OREANDA-NEWS. February 6, 2012. Kaspersky Lab, a leading developer of secure content and threat management solutions, announces that it has been granted a new patent in the USA. Patent № 8104090 covers a “Method and System for Detection of Previously Unknown Malware Components”. The patented technology was developed by Mikhail Pavlyushik.

The newly patented technology detects multi-component malicious programs. This is done by restoring the parent-child relationships between such components using a special analyzer, which keeps a journal of system events and saves them all in its database.

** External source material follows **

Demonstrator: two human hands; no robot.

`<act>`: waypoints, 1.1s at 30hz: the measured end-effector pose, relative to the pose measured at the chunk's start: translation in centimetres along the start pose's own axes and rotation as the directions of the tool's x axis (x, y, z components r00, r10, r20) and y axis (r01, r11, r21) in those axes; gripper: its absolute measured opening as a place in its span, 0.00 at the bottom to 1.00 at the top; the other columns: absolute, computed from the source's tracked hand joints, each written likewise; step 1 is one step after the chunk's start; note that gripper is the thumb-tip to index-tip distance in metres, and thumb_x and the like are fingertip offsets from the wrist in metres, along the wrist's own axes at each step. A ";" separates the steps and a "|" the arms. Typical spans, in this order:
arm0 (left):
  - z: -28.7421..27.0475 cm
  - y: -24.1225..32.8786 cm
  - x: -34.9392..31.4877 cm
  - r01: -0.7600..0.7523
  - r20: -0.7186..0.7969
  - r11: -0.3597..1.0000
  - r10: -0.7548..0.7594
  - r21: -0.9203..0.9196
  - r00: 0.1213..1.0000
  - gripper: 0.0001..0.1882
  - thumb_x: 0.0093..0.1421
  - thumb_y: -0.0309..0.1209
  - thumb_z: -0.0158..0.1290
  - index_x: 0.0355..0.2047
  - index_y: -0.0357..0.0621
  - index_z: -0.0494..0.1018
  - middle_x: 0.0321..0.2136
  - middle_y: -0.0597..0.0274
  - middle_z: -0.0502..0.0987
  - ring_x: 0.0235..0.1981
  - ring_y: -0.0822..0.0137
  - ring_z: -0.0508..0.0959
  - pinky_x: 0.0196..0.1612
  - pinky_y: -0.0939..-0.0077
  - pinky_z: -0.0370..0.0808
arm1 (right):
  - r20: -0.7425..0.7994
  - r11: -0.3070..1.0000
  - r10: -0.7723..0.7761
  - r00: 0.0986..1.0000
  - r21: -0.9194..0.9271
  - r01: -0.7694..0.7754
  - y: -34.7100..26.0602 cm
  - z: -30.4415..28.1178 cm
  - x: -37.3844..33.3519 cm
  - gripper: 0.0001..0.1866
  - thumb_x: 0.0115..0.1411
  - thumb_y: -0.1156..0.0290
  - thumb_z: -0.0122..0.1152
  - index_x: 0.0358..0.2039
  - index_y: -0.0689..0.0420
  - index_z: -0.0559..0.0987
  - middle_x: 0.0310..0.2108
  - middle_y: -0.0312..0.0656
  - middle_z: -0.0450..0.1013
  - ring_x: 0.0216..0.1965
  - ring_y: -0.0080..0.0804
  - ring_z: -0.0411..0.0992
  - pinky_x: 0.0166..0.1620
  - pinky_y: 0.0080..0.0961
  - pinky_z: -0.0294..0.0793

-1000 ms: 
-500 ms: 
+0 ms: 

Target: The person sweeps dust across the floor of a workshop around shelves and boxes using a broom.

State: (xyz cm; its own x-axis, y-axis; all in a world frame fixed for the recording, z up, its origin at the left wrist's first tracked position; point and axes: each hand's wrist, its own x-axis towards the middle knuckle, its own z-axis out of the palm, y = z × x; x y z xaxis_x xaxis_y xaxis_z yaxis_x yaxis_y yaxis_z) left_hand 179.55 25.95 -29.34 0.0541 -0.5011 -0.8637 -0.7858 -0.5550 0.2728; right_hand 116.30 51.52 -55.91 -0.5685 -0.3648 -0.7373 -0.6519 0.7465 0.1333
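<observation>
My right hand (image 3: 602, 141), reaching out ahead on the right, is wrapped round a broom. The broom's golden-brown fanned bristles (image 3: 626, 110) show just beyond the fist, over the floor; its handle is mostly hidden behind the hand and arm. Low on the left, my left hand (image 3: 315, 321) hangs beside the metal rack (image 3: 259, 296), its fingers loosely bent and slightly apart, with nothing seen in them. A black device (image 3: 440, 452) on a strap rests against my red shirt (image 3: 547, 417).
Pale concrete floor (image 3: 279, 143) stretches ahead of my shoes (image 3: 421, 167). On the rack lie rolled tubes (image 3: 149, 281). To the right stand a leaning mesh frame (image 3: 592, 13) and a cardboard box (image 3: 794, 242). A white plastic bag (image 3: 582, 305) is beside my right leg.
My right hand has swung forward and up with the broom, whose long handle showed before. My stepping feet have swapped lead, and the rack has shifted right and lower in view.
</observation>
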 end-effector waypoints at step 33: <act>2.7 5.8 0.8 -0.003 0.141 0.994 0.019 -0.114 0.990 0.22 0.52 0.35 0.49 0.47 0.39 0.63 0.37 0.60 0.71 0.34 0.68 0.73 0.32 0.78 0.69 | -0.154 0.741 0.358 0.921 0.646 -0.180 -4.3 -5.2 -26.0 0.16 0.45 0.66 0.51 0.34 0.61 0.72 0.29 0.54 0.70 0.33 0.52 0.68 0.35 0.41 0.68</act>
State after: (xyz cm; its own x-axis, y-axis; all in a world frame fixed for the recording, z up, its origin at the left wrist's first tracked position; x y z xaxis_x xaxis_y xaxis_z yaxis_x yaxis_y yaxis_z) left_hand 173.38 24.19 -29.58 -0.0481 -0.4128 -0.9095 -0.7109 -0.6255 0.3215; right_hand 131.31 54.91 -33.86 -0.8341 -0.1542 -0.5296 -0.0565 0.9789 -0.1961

Each event in the system is given a parameter of relevance using a separate monitor, that is, the importance of information connected with this event is determined for the analyzer. Such events include file operations, operations with the registry or with processes, etc.

If the antivirus program subsequently finds an infected file in the system, all the information related to that file goes into the analyzer, which looks up all the objects connected with that file in the event journal (which processes addressed the file, which process created or modified it, etc.). The analyzer then checks the time criteria of all the objects discovered, which permits, for example, malicious programs with delayed activation to be located.

At present Kaspersky Lab has been granted 49 patents covering its advanced technologies in Russia, 42 in the United States, one in Europe and another in China. A further 35 patents are currently pending in Russia, 45 in the United States, 37 in Europe, and 23 in China.